Similar to the previous examples, this alert ignores cases when interface goes down for a short period of time and activates only if the interface stays down for at least 5 min.

Alert configured this way may not be optimal though because it will not activate if interface is “flapping”, that is quickly goes up and down all the time. Flapping interface may not be in the state “down” for 5 min without going up briefly and will never satisfy the condition of this alert. To catch flapping interfaces we can modify the alert:

alert(
    name='interfaceDown',
    input=import_var('ifOperStatus'),
    condition=lambda _, value: value > 1,
    description='$alert.deviceName:$alert.componentName :: Interface is down',
    details={'slack_channel': '#netspyglass'},
    duration=300,
    percent_duration=50,
    notification_time=300,
    streams=['slack', 'log'],
    fan_out=True
)

Now the alert activates if the interface is found to be down at least half of the time during 5 min interval but it still ignores episodes when interface goes down briefly and then remains in the state “up” for a long time.

Note

It does not matter exactly which half of the time the interface was down. The alert activates if half of the observations collected during the 5 min interval show the interface in the sate “down”. It could have stayed down for 3 min and then come up, or bounced up and down several times - either way, if at least half of observations in any combination show the state to be “down”, the alert will activate.

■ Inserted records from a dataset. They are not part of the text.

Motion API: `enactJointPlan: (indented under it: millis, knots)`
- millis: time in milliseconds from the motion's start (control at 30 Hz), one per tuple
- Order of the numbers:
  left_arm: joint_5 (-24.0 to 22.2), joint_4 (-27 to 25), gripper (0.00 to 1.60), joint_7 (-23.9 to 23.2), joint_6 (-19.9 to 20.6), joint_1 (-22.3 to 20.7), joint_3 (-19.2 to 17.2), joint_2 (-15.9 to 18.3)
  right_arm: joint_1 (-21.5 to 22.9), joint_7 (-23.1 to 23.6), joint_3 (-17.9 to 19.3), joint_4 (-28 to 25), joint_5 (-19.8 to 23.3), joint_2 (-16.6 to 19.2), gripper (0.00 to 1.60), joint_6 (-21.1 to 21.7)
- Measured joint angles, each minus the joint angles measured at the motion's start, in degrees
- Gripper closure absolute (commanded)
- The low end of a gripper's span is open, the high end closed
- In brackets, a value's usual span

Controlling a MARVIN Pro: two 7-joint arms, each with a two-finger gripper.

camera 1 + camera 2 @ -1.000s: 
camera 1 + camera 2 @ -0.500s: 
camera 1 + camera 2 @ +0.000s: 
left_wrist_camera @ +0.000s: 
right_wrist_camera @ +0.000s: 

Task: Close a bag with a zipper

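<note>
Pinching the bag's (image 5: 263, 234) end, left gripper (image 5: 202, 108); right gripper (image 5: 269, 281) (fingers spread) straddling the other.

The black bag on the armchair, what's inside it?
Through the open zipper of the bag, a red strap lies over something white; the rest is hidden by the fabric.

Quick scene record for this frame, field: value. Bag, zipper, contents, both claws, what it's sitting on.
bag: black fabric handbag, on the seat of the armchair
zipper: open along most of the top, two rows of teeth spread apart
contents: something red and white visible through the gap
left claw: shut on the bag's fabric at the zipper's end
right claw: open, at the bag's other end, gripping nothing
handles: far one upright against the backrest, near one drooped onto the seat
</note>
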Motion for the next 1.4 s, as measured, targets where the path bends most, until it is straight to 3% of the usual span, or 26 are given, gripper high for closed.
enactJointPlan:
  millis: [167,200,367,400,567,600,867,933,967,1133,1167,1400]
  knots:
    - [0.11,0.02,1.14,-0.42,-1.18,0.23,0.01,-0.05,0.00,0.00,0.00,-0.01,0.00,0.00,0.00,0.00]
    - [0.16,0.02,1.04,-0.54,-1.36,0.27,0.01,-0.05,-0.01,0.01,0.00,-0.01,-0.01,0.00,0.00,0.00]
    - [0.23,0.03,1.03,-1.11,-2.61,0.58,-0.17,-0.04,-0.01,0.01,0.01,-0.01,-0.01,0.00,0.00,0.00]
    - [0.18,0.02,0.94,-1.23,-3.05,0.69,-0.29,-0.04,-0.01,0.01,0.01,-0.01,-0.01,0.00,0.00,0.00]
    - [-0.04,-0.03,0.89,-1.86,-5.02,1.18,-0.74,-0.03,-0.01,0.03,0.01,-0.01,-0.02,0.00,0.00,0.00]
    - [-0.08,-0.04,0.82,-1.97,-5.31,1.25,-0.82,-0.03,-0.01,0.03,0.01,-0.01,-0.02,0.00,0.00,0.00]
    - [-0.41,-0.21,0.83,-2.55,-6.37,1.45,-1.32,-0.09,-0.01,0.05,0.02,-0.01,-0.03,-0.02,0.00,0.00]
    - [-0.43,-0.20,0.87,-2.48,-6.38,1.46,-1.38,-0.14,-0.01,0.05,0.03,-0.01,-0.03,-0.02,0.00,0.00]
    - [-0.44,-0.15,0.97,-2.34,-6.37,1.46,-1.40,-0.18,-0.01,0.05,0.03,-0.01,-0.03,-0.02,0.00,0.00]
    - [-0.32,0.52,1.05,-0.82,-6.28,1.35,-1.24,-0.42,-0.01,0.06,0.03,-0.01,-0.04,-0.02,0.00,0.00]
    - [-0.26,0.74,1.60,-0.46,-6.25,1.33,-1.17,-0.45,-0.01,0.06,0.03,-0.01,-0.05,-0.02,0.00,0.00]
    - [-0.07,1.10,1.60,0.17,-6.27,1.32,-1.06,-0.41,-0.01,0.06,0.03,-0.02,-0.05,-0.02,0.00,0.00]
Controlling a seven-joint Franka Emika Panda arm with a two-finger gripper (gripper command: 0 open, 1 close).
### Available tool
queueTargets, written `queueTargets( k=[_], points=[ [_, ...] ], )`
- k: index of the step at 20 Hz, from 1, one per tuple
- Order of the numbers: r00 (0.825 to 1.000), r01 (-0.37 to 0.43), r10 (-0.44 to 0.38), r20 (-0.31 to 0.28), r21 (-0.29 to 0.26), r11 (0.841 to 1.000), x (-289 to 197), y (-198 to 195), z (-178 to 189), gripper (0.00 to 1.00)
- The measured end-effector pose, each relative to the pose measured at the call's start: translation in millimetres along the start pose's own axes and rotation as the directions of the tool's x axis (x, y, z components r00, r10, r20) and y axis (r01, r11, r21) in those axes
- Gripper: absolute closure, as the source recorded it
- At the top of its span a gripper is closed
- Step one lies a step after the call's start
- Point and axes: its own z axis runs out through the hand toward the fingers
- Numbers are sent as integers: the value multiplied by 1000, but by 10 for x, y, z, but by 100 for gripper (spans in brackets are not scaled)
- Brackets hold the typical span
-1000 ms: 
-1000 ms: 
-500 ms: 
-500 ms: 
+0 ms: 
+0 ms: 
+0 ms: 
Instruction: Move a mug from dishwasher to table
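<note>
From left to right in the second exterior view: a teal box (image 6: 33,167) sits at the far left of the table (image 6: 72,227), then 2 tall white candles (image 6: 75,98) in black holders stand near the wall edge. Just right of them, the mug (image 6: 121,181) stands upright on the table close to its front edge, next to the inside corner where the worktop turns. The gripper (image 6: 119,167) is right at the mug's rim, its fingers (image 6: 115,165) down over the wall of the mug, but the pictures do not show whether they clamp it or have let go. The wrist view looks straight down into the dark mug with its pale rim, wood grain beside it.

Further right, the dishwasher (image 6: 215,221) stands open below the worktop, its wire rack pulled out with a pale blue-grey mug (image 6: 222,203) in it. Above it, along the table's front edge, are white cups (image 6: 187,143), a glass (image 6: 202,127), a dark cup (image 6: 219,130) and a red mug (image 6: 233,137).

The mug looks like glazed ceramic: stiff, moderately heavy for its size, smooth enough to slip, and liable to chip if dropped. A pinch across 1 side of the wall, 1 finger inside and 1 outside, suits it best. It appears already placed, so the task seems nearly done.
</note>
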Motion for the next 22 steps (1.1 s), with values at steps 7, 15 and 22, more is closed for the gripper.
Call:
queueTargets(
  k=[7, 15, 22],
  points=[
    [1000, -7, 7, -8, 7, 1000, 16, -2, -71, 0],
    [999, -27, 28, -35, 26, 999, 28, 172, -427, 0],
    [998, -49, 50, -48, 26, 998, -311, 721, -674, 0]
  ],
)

8.10.6. bgpSessionDown: alert with dependencies

the following example illustrates an alert that takes into account dependency between monitoring variables. The alert activates when it notices that BGP session state becomes anything but established while corresponding peering interface is in operational state Up. We assume that “interface down” condition is tracked by another alert somewhere (see above for the example) and we don’t want to get two alerts when peering interface goes down - first “interfaceDown” and then “BGPSessionDown”. We want to get only “interfaceDown” alert when interface goes down and “bgpSessionDown” alert when interface stays up but BGP session disconnects. We use tag BGPPeerAddress to associate bgp state and interface state variables and parameter ignore_if to provide additional condition function that is called whenever the alert is about to become active. If the second condition function returns True because the interface is down, then the alert does not activate. Here is the code:

def intf_down(mvar):
    # MonitoringVariable instance passed as an argument is an instance of `bgpPeerState`
    # variable. Find corresponding `ifOperState` variable using device id and tag `BGP4PeerAddress`
    # ifOperStatus values: 1=Up, 2=Down

    for tag in mvar.getTagsInFacet('BGP4PeerAddress'):
        query('FROM ifOperState WHERE deviceId={0} AND BGP4PeerAddress={1}'.format(mvar.ds.deviceId, tag))
        return mvar.timeseries.getLastNonNaNValue() > 1

    # return False if we can't find the tag
    return False

def alert_bgp_down(log):

    # take instances of variable `bgpPeerState` and check if the value
    # is not 6 ("established"). If this condition is satisfied, check
    # operational state of the interface and ignore if the interface is down

    alert(
        name='BGPDown',
        input=query('FROM bgpPeerState'),
        condition=lambda mvar, value: value < 6,
        ignore_if=lambda mvar: intf_down(mvar),
        description='BGP Session is down but interface is up',
        details={},
        notification_time=300,
        streams=['log', 'slack'],
        fan_out=True
    )

Note

You can use standard Python operator print instead of calling self.log.info(). The output goes to the server log and the log level depends on the output stream you print to. If you print to stdout, the log level is INFO. Output sent to stderr appears in the log under the log level ERROR.